2008年4月8日 (火)
第38話「再会、シャアとセイラ」
今回はコロニー外壁に起きた爆発シーンから始まる。ギャンの爆発を外側から見たものだ。第1話でザクが起こしたのと同じ現象で、破棄されたコロニーゆえ空気の流出は止まらない。そのため今回の大半のシーンで砂嵐が発生している。
【フラウの心労】
「アムロは大丈夫」と請けあうミライに対し、フラウ・ボゥは疑問を投げかけ複雑な表情を見せる。第36話のハヤトとの会話と同様に、ニュータイプへと変わりつつある人たちに対して置き去りにされたように感じたのだ。アムロへの想いに関する不安も入り交じっているかもしれない。後にブライトから声をかけられたとき彼女が放心していたのは、肉体疲労だけが原因ではないだろう。彼女がアムロからハヤトへ心を移したであろう最終的な描写(第42話)に関し、重要な過程が描かれているのである。
【背後からしかけるシャア】
シャアのゲルググはガンダムを後方から射撃し、アムロに疑念を抱かせる。あえて卑怯な戦法をしかけたのは、アムロの資質を試すため。「やっかいなことになりそうだ。ガンダムのパイロットもニュータイプだとはな」というシャアのセリフで、いよいよ物語はニュータイプ中心へと推移していく。
【慣らし運転】
ゲルググはガンダムを意識して投入された新鋭機。しかし、届いたばかりでシャアも思うように乗りこなせていない。自動車と同様に「慣らし運転」が必要だという事実が、モビルスーツに機械的なリアリティを与えている。
暗礁に隠れたホワイトベース。ジオン軍側のデラミン艦長の艦隊は高速重巡チベにムサイタイプが2隻とジオン軍が優勢。しかし、戦力差が微妙なためブライトもデラミン艦長も「先に動いた方が不利になる」と判断し、ジオン軍側はバロム司令艦到着による戦力差の増強を待とうとする。ワッケインのマゼランがバロムのチベを迎撃したことをきっかけにデラミンも援護に動かざるを得なくなり、艦隊はあっけなくホワイトベースとGファイターに沈められる。「恐ろしいものね……均衡が破れるということは」とはミライの言だが、逆にラストではワッケイン艦がシャアのザンジバルに撃沈されてしまうのだ。こうした戦いの駈け引きが、話のバックボーンに重みを与えている。
【ニュータイプ論の登場】
父ジオン・ズム・ダイクンの末期を回想するシャアとセイラ。シリーズ中初めて真っ正面からニュータイプの理念が語られる。「お父さまのジオン様が、なぜジオン共和国をお創りになったのか? それは、ニュータイプとして再生する人類全体の未来を考えてのことでございます」というジンバ・ラルのセリフによって……。ジンバ・ラルとは、第20話でランバ・ラルの父として出た名だ。兄の動きがニュータイプに関係すると知ったセイラは「ジンバ・ラルは、ニュータイプは人類全体が変わるべき理想のタイプだと教えてくれたわ。だったら、ニュータイプを敵にする必要はないはずよ」と反駁するが、その願いはすでに兄には届かない。セイラの絶望が痛々しい……。
【デギンの指輪】
ジオン・ズム・ダイクンの手をとるデギンの指輪が光り、ぐっと押しつけるアクションがある。「指輪で毒殺」とも取れるよう描かれているのだ。
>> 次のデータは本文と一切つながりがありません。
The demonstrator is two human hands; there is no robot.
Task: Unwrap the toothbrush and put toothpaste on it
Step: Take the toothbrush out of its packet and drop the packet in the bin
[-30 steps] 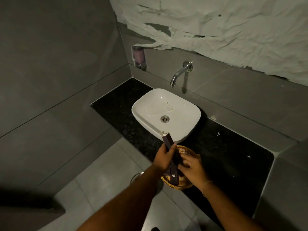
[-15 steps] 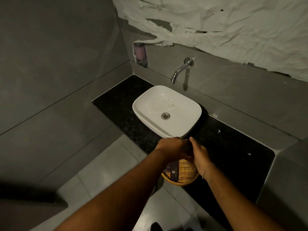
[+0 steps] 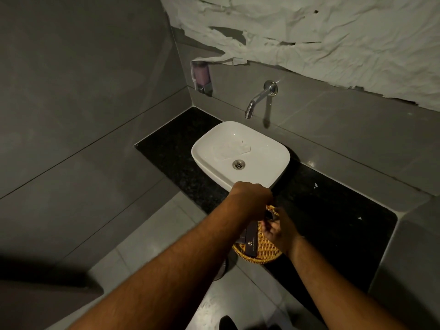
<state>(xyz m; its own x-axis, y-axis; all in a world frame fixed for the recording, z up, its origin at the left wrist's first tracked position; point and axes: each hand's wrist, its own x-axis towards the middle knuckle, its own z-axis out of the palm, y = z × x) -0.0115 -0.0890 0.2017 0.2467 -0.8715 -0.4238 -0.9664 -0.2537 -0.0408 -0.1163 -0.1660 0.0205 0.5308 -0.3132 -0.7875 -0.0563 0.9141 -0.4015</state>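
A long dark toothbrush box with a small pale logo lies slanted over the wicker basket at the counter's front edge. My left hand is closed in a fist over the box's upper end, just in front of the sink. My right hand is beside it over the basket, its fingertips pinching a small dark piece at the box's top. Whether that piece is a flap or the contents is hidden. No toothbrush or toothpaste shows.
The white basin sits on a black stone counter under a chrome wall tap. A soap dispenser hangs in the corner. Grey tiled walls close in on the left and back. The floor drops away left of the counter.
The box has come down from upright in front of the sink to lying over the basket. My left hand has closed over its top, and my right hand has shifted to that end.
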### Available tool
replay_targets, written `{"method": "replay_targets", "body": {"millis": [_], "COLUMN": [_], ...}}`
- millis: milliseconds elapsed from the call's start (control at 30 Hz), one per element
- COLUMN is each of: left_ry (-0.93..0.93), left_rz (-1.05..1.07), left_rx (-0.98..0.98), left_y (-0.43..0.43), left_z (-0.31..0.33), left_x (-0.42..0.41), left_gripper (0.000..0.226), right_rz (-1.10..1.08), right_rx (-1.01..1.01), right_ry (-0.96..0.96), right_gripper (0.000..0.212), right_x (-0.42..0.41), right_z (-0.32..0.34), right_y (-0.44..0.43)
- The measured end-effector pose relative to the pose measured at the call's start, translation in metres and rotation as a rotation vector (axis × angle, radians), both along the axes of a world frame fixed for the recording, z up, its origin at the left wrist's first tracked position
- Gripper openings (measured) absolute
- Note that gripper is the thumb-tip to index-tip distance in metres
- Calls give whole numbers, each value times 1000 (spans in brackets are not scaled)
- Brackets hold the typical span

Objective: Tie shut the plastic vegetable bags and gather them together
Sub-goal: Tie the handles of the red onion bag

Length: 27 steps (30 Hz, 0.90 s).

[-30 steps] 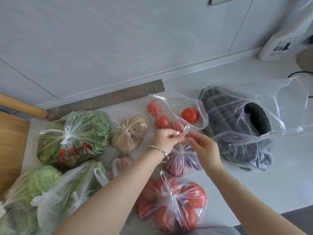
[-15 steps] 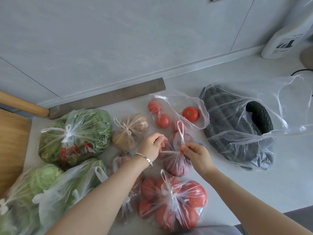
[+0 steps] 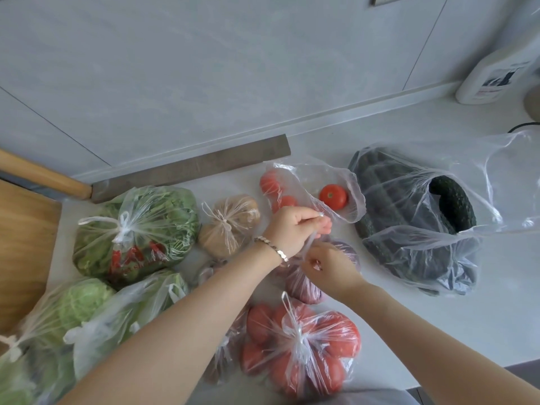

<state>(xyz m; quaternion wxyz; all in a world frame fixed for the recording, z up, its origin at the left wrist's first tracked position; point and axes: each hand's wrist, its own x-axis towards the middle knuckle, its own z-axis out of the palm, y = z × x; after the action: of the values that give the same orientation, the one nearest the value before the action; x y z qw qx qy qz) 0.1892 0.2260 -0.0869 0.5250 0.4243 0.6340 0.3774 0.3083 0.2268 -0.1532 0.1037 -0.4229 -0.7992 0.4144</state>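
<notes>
Where a pale countertop (image 3: 409, 127) meets a grey wall, plastic vegetable bags are laid out. At the far left edge a wooden board (image 3: 23, 244) is seen. Beside it a knotted bag of cabbage (image 3: 79, 299) is placed at lower left, with a knotted bag of leafy greens (image 3: 140, 229) above it. Just right of the greens, a knotted bag of potatoes (image 3: 230, 226) is set. In the centre, a twisted plastic strand is pinched by the curled fingers of the left hand (image 3: 292, 229). The strand rises from the bag of purple onions (image 3: 304, 287), and the same plastic is pinched lower down by the right hand (image 3: 330, 267). A knotted bag of large tomatoes (image 3: 301, 346) is seen at lower centre, an open bag of small tomatoes (image 3: 330, 182) above the hands, and an untied bag of cucumbers (image 3: 409, 229) at right.
</notes>
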Motion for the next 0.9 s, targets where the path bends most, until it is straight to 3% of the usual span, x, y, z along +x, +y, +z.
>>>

フラウ・ボゥの代行で、通信兵の役目をするブライト。艦長の自覚ができたシリーズ後半では、他の人間を気遣う優しさが随所に描かれていて頼もしい。しかし、それが偶然セイラがシャアに語る言葉を傍聴することにつながってしまう。直前までブライトと会話をしており、セイラが傍聴に気づいていないはずはないのだが、それだけ気が動転していたに違いない。
【感極まる声の演技】
今回のラストシーンは全編通じて屈指の泣かせどころ。セイラは兄の手紙を読み、これまで張りつめていたものが切れたかのように嗚咽を始める。彼女の時に他人に厳しすぎた態度は、自分の内面にも向けられていたのだろう。井上瑶の演技も出色で、それを優しく包みこむ永井一郎のナレーションとの相乗効果によって、このエピソードに大いなる涙のカタルシスを与えてくれる。